Bloomberg quoted US officials as saying that President Joe Biden will announce tomorrow, Tuesday, the start of using strategic oil reserves, in coordination with several countries.
Bloomberg added that the announcement could be made jointly with India, Japan and South Korea, and that Washington was considering releasing more than 35 million barrels of oil gradually.
But Reuters news agency quoted a White House official as saying that no decision had been taken on a coordinated withdrawal of oil reserves.
US President Joe Biden earlier asked China, India, South Korea and Japan to implement a coordinated withdrawal of oil reserves, at a time when gasoline prices in the United States are jumping, amid a significant decline in Biden’s popularity before the midterm elections for Congress next year.
The request came after the US government was unable to persuade the OPEC Plus alliance to pump more oil. The group, which inflates major oil producers, sees no shortage of global crude supply.
In Japan, 4 well-informed government sources told Reuters that Japanese officials are working on ways to overcome the restrictions imposed on the withdrawal of national reserves of crude oil, in coordination with other major economies in order to curb prices.
While Prime Minister Fumio Kishida hinted at the weekend that he was ready to do so after a request from Washington, Japan – the fourth largest oil buyer in the world – faces restrictions on withdrawing from its reserves, which are public and private stocks that can usually only be used in times of shortage.
One of the sources said that the government is considering withdrawing from the stocks held by the state without compromising the minimum required as a legal solution.
A second source stated that officials are also discussing the special reserves, which form part of the national reserve, and which some advisors believe can be withdrawn from without restrictions.
“We have no choice but to come up with something” after the US request, a third source told Reuters.
Chief Cabinet Secretary Hirokazu Matsuno said Monday that no decision had been made, while Kishida said last Saturday that the government was studying what it could do legally.

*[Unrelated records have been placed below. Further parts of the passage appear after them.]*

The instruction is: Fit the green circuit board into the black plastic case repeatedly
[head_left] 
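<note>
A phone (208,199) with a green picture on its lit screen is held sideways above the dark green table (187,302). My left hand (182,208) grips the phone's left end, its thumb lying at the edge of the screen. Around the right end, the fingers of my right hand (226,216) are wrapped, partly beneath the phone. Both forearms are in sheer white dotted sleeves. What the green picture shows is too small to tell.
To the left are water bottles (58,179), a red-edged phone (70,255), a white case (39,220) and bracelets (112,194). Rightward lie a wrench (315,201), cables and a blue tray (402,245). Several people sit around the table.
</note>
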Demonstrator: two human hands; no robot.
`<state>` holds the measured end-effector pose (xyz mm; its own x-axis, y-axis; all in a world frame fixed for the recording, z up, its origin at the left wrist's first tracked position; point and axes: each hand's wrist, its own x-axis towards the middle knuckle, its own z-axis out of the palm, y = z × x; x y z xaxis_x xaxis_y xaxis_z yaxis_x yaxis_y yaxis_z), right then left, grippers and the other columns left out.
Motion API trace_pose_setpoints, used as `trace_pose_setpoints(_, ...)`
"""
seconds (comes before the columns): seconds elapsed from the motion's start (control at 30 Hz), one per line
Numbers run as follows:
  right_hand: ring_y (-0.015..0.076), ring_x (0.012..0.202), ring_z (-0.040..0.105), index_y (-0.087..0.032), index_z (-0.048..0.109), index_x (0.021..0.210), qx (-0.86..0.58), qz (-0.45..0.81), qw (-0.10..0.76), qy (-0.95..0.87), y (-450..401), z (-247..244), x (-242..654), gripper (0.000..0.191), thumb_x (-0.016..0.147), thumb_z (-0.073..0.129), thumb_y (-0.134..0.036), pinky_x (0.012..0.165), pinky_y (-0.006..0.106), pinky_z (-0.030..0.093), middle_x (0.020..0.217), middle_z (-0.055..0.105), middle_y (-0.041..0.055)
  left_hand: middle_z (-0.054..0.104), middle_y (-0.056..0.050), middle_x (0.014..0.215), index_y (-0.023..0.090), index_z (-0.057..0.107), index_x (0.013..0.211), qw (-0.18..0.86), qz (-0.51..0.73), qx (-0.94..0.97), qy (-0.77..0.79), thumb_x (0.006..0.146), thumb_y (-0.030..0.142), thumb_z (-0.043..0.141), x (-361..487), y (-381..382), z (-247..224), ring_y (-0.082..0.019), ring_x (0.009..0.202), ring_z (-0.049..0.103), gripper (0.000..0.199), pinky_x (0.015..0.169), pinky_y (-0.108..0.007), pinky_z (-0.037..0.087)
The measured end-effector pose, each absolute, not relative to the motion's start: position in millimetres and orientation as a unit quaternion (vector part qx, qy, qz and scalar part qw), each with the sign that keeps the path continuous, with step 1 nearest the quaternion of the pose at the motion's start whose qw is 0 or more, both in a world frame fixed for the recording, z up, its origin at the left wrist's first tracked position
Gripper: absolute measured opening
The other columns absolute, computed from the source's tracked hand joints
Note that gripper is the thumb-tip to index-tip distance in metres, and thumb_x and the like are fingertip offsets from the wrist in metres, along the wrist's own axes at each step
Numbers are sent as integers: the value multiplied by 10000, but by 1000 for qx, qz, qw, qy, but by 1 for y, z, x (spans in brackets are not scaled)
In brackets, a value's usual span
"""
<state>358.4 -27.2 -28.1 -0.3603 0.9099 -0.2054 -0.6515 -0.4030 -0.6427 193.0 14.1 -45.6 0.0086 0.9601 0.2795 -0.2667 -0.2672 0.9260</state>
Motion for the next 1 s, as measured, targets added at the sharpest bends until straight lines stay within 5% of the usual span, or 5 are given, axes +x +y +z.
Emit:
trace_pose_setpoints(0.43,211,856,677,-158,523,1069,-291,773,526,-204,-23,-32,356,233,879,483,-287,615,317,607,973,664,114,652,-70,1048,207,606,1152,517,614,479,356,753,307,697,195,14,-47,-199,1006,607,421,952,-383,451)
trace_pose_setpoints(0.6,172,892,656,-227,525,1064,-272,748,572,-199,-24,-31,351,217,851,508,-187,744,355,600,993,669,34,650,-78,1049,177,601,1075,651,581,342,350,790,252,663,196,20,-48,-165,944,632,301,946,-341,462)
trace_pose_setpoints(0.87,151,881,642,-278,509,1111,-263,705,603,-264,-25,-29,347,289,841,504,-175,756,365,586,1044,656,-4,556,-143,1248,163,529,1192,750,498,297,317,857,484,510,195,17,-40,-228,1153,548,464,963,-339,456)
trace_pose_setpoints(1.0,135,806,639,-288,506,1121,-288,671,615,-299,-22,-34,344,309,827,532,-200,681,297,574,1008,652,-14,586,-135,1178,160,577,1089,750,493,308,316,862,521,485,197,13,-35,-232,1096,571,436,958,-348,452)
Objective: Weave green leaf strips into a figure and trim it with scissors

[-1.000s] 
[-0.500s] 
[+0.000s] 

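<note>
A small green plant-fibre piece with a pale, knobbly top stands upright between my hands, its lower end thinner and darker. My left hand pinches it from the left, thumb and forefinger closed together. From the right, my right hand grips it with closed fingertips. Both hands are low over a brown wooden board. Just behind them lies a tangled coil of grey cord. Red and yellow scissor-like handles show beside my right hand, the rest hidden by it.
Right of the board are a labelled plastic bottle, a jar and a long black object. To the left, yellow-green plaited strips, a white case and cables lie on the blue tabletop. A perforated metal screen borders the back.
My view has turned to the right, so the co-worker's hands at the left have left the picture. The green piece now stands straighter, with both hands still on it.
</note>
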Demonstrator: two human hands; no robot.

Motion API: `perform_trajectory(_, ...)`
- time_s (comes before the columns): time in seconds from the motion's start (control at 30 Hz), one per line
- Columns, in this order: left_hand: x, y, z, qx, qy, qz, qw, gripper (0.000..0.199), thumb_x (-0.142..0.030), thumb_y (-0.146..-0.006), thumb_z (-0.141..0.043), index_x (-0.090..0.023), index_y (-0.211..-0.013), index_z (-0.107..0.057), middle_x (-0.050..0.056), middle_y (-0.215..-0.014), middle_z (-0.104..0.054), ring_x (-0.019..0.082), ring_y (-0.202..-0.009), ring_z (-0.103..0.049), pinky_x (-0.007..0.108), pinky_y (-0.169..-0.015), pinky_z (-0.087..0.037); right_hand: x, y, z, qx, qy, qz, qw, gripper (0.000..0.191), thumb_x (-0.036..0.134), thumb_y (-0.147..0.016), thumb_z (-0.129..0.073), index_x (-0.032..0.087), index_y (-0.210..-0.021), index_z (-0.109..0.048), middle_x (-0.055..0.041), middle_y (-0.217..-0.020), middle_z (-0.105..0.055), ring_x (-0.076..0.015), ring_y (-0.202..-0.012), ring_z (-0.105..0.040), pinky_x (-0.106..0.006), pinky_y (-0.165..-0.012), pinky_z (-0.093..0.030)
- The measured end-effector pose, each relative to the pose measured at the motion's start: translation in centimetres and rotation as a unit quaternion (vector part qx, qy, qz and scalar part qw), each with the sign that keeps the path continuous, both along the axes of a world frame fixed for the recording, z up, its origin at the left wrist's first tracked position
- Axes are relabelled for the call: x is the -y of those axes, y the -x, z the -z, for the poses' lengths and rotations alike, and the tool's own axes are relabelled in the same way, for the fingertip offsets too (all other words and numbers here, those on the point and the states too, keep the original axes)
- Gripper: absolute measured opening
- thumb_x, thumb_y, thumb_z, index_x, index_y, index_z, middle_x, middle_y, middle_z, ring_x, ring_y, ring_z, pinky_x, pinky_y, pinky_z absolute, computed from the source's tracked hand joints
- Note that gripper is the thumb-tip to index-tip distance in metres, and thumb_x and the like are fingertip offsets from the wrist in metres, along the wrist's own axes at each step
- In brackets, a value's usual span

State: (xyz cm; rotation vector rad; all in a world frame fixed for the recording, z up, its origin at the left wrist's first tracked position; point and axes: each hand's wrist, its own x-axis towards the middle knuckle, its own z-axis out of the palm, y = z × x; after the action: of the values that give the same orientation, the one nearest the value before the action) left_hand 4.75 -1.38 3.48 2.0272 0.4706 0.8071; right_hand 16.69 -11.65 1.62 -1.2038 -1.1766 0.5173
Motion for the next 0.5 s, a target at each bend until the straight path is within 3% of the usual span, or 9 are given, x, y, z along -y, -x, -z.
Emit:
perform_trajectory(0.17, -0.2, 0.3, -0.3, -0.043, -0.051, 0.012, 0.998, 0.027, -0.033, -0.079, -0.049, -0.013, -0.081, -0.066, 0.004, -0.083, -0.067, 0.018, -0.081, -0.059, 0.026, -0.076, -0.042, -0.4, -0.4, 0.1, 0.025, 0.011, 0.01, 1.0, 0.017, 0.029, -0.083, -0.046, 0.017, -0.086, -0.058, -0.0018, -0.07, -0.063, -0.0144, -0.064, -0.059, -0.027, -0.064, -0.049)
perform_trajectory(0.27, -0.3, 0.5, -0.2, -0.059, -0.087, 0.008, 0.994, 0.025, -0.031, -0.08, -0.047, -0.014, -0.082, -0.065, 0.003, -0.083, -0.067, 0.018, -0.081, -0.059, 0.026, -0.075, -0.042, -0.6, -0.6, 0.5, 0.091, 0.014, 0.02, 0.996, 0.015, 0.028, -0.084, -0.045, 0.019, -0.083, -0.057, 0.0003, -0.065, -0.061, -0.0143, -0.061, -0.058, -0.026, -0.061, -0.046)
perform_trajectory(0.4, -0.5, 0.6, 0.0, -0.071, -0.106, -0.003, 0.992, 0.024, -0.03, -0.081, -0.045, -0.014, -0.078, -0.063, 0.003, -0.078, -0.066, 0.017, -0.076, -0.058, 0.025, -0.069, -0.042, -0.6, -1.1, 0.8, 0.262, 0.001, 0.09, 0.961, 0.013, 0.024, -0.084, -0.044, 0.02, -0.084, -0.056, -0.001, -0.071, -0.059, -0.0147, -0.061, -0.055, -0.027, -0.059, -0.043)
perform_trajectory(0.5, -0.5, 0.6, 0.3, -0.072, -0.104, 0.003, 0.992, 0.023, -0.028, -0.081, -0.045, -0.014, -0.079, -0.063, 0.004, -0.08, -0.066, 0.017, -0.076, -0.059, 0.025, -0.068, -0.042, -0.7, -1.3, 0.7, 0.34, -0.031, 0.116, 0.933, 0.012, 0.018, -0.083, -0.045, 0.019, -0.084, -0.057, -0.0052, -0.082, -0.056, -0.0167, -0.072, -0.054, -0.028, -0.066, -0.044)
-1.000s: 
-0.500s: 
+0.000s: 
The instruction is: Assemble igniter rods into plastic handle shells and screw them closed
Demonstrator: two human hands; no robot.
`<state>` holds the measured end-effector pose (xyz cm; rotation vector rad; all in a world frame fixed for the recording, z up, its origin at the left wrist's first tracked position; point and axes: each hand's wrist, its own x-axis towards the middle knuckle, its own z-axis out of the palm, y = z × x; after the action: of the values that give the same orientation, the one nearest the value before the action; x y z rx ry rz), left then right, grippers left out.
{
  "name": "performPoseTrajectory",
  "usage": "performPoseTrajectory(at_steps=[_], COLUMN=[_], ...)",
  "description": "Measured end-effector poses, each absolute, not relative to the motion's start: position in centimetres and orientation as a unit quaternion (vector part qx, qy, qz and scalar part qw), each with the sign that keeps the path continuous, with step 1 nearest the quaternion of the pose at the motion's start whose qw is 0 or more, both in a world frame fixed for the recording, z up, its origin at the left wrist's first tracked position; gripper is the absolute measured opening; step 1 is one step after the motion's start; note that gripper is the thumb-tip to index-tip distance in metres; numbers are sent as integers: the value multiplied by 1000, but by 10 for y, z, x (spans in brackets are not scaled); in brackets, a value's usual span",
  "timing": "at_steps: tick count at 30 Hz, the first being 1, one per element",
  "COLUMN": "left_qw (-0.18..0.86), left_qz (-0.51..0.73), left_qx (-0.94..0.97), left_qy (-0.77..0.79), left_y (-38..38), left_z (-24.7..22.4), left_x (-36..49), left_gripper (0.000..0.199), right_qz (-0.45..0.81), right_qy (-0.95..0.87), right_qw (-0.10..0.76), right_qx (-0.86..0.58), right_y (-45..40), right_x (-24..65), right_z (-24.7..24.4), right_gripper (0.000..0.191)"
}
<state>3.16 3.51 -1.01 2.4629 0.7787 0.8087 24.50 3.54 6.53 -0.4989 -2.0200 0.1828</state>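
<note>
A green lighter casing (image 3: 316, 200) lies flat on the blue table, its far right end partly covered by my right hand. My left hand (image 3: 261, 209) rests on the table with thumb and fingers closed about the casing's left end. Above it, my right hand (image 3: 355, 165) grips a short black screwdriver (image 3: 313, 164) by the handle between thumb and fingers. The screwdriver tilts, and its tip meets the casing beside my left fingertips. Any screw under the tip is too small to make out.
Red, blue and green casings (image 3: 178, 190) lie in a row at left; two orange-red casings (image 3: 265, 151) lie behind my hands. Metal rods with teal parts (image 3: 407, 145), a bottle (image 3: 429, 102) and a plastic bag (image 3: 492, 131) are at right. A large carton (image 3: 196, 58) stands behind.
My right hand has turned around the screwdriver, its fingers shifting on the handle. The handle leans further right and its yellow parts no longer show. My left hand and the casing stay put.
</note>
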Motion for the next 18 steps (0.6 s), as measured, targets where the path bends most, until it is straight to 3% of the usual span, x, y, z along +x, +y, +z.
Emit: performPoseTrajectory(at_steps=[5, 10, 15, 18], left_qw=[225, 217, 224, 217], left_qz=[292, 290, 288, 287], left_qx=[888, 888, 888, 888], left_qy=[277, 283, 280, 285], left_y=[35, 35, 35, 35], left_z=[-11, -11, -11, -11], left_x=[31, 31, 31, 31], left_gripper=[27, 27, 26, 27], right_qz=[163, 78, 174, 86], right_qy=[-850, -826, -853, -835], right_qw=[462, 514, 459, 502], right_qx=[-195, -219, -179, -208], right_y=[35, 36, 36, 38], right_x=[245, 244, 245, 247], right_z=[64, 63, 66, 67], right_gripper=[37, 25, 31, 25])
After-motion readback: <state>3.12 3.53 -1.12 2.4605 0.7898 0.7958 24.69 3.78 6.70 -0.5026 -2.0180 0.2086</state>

“We will have to change the law and that will take time. But some say it is possible to draw from private stocks,” the second source said.
Japanese private companies, including refineries, keep about 175 million barrels of crude oil and petroleum products in the Strategic Petroleum Reserve, which is enough for consumption of about 90 days, according to the Japan National Oil, Gas and Minerals Corporation, a government organization that manages the strategic petroleum reserve and handles drawings from stocks after the issuance decisions in this regard.
3 government sources told Reuters on Monday that India is also planning to draw from its strategic oil reserves in coordination with other consumers.
The three Indian government sources said today that they are holding consultations with the United States on the withdrawal of the strategic reserves.
India is the world’s third largest oil importer, and has about 26.5 million barrels of crude in its Strategic Petroleum Reserve.
What is a strategic reserve?
The strategic reserve is the oil resources held by some major countries for emergencies, most notably the United States, which keeps 621 million barrels stored in caves in the Gulf of Mexico.
What other countries have strategic reserves?
There is an agency called the International Energy Agency, which includes 29 countries that have to maintain emergency oil reserves that cover 90 days of net imports.
Among the most prominent members of this agency, in addition to the United States, Britain, Germany, Japan and Australia.
China and Japan have the largest strategic oil reserves in the world after the United States.
China and India are the world’s largest consumers of oil; They are associate members of the International Energy Agency.
US presidents can coordinate the withdrawal from the strategic reserve with member states of the International Energy Agency, and this is what the US president has requested from China; If China and India respond to Biden’s request, it will be the first time that these two countries coordinate with the United States in this regard.
US presidents have authorized emergency sales from the strategic reserve three times, in 1991, 2005, and 2011.